M. Lemay: ...vous dire, M. Bumbaru, que, entre autres, les communautés religieuses, hier, c'est ce qu'ils sont venus nous dire, là. Elles aussi, les communautés, dès que... Ils ne savent plus, là, ils mettent à vendre, pas à vendre, qu'est-ce qu'ils vendent, qu'est-ce qu'ils ne vendent pas. Les communautés aussi, ils ont hâte de voir clair dans tout ça, là, parce que, dès qu'il y a quelque chose de mis en vente, là c'est, évidemment, très souvent je ne dirais pas une levée de boucliers, mais là ça prend souvent de l'ampleur et...

M. Bumbaru (Dinu): On se rend compte, à travers des cas comme ceux-ci, que la dimension immatérielle est aussi... il y a un lien avec l'usage. Et on a eu tendance à croire que l'usage était un élément juste de fonctionnalité, alors que, des fois, il a une valeur d'attachement qui est importante. Une loi est froide, mais...

Une voix: ...

M. Bumbaru (Dinu): Je m'excuse. Bon, alors... Non, mais je voulais dire, sur la question des... peut-être que c'est une façon de réfléchir aussi aux... Les outils d'aménagement du territoire qui sont supposés prendre le relais sur ces questions d'usage, nous, on a une opinion différente qu'on a mise là-dedans, là, mais, au moins, il faudrait avoir une stratégie de transfert qui soit plus claire. Nous, on pense que ça doit être basé sur la confiance. Bien, la confiance, ça s'écrit. Ça se décrit, et ça s'écrit, et ça se signe. Et, après ça, mettons en place également le mécanisme biennal pour qu'on puisse anticiper déjà qu'il va y avoir des corrections de tir, là. Ce n'est pas une retraite en pagaille qu'on fait.
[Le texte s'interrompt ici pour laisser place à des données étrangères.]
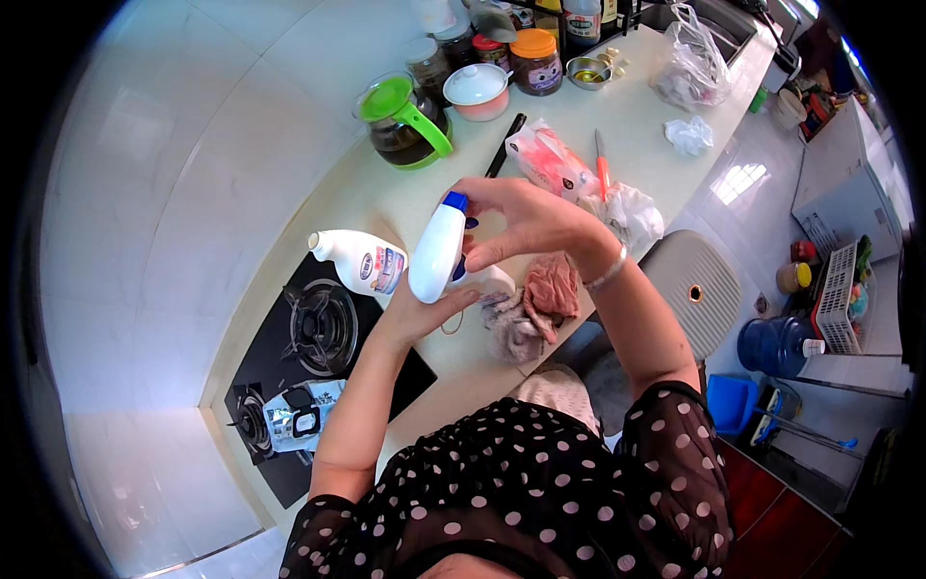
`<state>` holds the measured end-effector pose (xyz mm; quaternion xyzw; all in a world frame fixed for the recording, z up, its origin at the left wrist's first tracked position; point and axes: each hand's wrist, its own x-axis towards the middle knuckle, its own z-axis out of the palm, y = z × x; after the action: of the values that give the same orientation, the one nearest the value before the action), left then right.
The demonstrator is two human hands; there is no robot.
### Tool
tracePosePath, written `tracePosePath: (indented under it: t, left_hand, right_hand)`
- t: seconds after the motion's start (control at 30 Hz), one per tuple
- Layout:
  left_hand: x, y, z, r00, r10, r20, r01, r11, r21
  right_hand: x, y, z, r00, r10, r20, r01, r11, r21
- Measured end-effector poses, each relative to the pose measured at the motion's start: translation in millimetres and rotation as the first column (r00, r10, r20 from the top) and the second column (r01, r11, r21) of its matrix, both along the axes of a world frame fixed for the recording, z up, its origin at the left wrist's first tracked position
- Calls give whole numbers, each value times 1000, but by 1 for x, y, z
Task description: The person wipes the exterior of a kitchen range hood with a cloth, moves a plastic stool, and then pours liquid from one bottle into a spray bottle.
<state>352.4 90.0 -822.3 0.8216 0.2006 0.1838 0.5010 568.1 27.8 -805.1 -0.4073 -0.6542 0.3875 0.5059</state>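
Note:
A white spray bottle [492, 281] with a white trigger head [438, 253] and a blue nozzle is held above the counter. My left hand [419, 313] grips it around the neck and shoulder, partly hiding the body. From the other side my right hand [517, 221] reaches around the trigger head, its fingers behind the blue nozzle and its thumb near the trigger. Left of both hands, a white plastic bottle [365, 262] with a printed label and an uncapped neck stands beside the stove. Pink and grey cloths [551, 289] lie crumpled on the counter under my right forearm.
A black gas stove [322, 326] carries a wet-wipes pack [304, 416]. Behind my hands stand a green-lidded glass jug [405, 130], a lidded pot [477, 94] and several jars. An orange-handled knife [601, 166] lies beside a tissue pack [551, 161]. A trash bin [691, 289] abuts the counter.

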Motion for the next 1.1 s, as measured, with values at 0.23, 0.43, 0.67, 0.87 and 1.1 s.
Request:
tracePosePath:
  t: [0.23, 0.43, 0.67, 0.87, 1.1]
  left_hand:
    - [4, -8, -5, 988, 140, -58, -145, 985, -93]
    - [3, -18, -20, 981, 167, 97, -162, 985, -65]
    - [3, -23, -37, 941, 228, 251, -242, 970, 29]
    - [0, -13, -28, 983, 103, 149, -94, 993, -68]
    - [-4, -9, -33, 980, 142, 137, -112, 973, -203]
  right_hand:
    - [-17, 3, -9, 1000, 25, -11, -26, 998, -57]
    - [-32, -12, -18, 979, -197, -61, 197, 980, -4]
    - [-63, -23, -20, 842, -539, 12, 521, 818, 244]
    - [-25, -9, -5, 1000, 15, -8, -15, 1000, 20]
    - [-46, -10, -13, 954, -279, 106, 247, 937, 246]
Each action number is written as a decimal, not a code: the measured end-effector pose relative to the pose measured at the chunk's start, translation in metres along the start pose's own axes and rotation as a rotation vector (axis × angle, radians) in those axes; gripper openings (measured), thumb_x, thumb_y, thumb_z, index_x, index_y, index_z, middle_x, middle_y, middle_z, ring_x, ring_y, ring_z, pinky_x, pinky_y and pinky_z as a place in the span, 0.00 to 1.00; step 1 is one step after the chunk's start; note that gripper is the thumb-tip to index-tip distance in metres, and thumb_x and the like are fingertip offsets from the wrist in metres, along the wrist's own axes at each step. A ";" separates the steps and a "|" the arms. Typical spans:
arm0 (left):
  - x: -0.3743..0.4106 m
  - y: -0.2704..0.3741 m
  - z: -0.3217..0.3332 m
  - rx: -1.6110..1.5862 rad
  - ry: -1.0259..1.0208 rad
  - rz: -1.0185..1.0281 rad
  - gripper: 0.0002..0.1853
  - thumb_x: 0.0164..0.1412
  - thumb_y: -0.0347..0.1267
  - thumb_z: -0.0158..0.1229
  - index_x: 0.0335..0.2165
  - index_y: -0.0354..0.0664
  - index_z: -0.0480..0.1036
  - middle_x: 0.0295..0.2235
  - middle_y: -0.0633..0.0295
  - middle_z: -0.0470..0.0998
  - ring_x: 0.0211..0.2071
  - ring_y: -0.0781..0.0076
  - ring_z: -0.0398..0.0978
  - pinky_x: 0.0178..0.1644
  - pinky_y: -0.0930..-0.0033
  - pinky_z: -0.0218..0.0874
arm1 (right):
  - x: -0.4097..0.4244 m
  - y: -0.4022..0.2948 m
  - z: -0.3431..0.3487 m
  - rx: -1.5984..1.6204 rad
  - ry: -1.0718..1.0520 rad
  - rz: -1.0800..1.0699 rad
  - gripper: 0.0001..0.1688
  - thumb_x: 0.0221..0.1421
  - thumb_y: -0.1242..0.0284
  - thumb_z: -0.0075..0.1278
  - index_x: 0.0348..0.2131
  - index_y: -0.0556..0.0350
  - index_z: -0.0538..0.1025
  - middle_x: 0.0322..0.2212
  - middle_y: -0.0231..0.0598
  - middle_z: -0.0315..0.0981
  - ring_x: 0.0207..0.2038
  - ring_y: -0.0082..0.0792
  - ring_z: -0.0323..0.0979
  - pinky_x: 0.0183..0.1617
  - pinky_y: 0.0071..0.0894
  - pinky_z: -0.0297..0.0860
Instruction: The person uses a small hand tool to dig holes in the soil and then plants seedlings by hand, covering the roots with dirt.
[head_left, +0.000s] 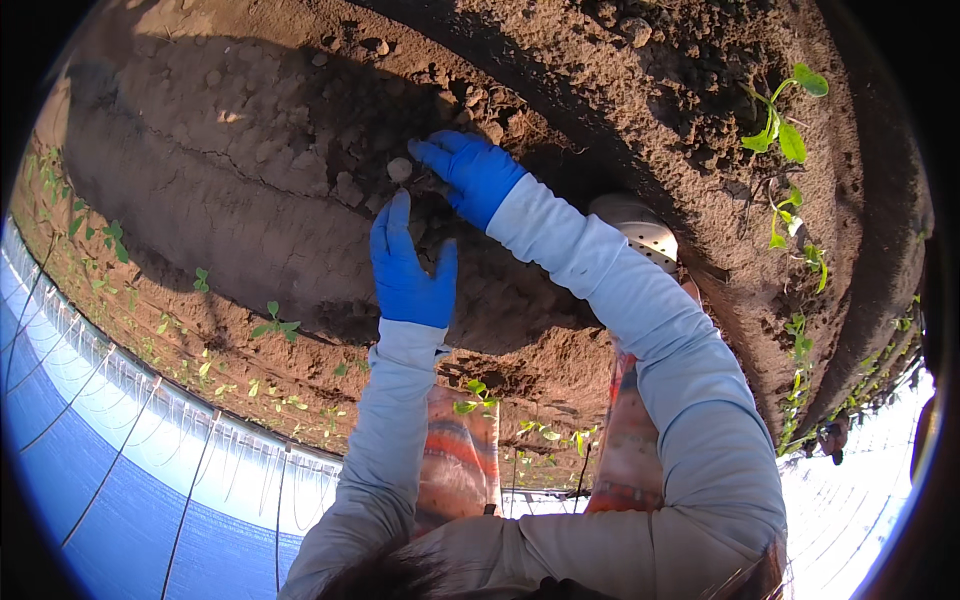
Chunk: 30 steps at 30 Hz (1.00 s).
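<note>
Both my hands wear blue gloves and reach down to loose brown soil. My left hand (412, 262) lies over the soil with its fingers extended and the thumb apart, nothing visible in it. My right hand (471, 172) is above and to the right in the picture, palm down, its fingers pointing left; what lies under its fingers is hidden. A rounded, pale clod or stone (399, 169) sits between the fingertips of the two hands. Crumbled soil (349, 190) surrounds it.
A light, perforated clog (637, 229) stands in the furrow beneath my right forearm. Leafy seedlings (789, 139) grow on the ridge at right; small seedlings (277, 322) grow at lower left. Blue sheeting (127, 517) with thin poles rises beyond the bed. A distant person (832, 439) appears at right.
</note>
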<state>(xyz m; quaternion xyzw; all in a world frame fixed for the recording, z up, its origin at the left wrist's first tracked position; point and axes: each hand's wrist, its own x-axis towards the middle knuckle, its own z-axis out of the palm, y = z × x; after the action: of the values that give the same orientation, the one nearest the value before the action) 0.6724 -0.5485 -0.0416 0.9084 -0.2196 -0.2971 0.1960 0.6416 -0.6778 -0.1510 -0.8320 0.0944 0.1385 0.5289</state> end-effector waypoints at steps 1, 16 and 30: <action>0.018 -0.002 0.006 0.080 -0.005 0.066 0.44 0.45 0.30 0.66 0.58 0.39 0.51 0.56 0.44 0.54 0.56 0.45 0.56 0.56 0.56 0.55 | -0.009 0.003 -0.009 -0.123 0.090 0.007 0.43 0.44 0.67 0.59 0.59 0.44 0.58 0.54 0.47 0.57 0.54 0.53 0.59 0.57 0.44 0.61; 0.044 -0.042 0.063 0.044 -0.195 0.067 0.40 0.38 0.26 0.66 0.53 0.38 0.60 0.47 0.46 0.66 0.48 0.48 0.65 0.53 0.58 0.59 | -0.028 0.005 -0.010 -0.047 -0.160 0.247 0.50 0.38 0.69 0.62 0.59 0.44 0.55 0.50 0.52 0.60 0.52 0.56 0.60 0.57 0.50 0.59; 0.042 -0.047 0.040 -0.481 -0.203 -0.252 0.28 0.54 0.27 0.56 0.54 0.38 0.60 0.45 0.47 0.72 0.47 0.56 0.71 0.50 0.64 0.63 | -0.014 -0.007 -0.025 0.620 -0.016 0.428 0.38 0.52 0.72 0.54 0.57 0.63 0.56 0.48 0.55 0.67 0.51 0.48 0.67 0.54 0.37 0.64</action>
<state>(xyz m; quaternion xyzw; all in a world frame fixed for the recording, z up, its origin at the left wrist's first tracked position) 0.6912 -0.5405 -0.1135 0.8215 -0.0466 -0.4521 0.3443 0.6337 -0.6972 -0.1308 -0.5929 0.2994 0.2171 0.7154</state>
Au contraire, c'est qu'on est en train de partager les responsabilités. C'est des thèmes qui sont présents dans la discussion depuis 15 ans, une responsabilité partagée... Puis le projet de loi amène des propositions là-dessus, mais on voudrait avoir des mécanismes de suivi un petit peu plus clairs, un plan d'action dans lequel cette responsabilisation du monde municipal sera mieux éclairée. Puis on comprend que le texte de loi ne peut pas tout amener ça, mais il faudrait qu'on ait quelque chose... La partie B, là, ça nous... Ce n'est pas le plan B, là, c'est la partie B que ça nous prend pour mieux comprendre ça et savoir comment est-ce que, nous, on peut contribuer au succès de cet exercice, là. On n'a pas passé 25 ans à essayer de travailler là-dessus pour que ce soit un échec.

M. Lemay: ...

Le Président (M. Marsan): D'accord.

M. Lemay: Merci, M. le Président...

Le Président (M. Marsan): Alors, je vous remercie, M. Dinu Bumbaru. Merci beaucoup pour nous avoir donné le point de vue d'Héritage Montréal.

Et, sur ce, la commission ajourne ses travaux au mardi 15 février 2011, à 10 heures, à la salle Louis-Hippolyte-La Fontaine. Merci, et bon retour.